Artemisia Comes Through Again

Here’s an unusual twist for you. Many readers will be familiar – to their regret, most likely – with the story of T*ring Pharmaceuticals (name redacted slightly in order to not defame a great scientist whose name was tacked on to this outfit for no reason other than advertising). Their first idea was to go after praziquantel (PZQ, trade name Biltricide) as a likely acquisition – an old generic drug whose price could be jacked up in order to soak insurance payers. (That one didn’t work out for them, so they went on to do that for pyrimethamine (Daraprim) to great, er, fame).

Praziquantel itself now costs a two to four hundred dollars for a course of therapy in the US, but there are relatively few such courses of therapy here. That’s because it’s mostly used for schistosomiasis and other fluke-worm diseases, which are (thankfully) uncommon here, but these remain real problems in tropical regions, especially where access to clean water is difficult. The WHO estimates that the cost of treatment in sub-Saharan Africa is about $0.30, but the recommendation is for several courses in childhood, given across the at-risk population without individual diagnosis, so that adds up. Repeat treatment of those specifically identified with the infection is also beneficial. Merck Serono donates the drug to the WHO, who send it on to national treatment programs with enough resources to administer it, and USAID also pitches in.

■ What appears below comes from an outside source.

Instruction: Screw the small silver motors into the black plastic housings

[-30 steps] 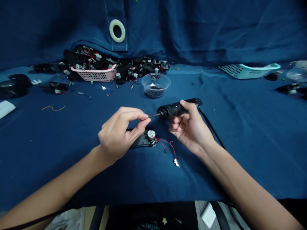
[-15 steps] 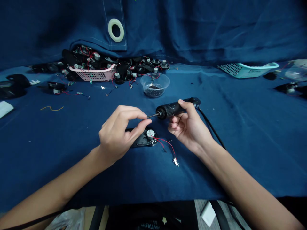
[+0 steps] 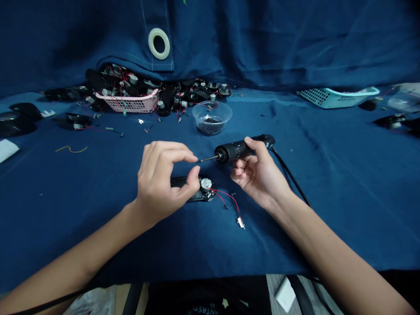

But the cost is still an issue; there are too many people in Africa, South America, and Asia who would benefit, and there are not enough praziquantel doses to treat them with the funding available. Some 250 million people actually suffer from schistosomiasis itself, and the number of people you’d want to treat to keep the disease down is surely far higher than that. That last article article mentions that there are signs of resistance developing as well, which is not good news.

Interestingly, the compound’s mode of action is still somewhat unclear. It appears to disturb calcium ion channels in the worms themselves, and may also interfere with adenosine uptake (none of these species can make their own). As a side chemistry issue, I wrote here about a crowdsourcing project to find a good enantiospecific route to the compound, which is now given as a racemate although it’s the (R) enantiomer that does all the work. That next-to-last link has an interesting finding: one problem with dosing the drug is that it has a particularly bitter and foul taste, but that taste seems to be largely from the inactive enantiomer (!)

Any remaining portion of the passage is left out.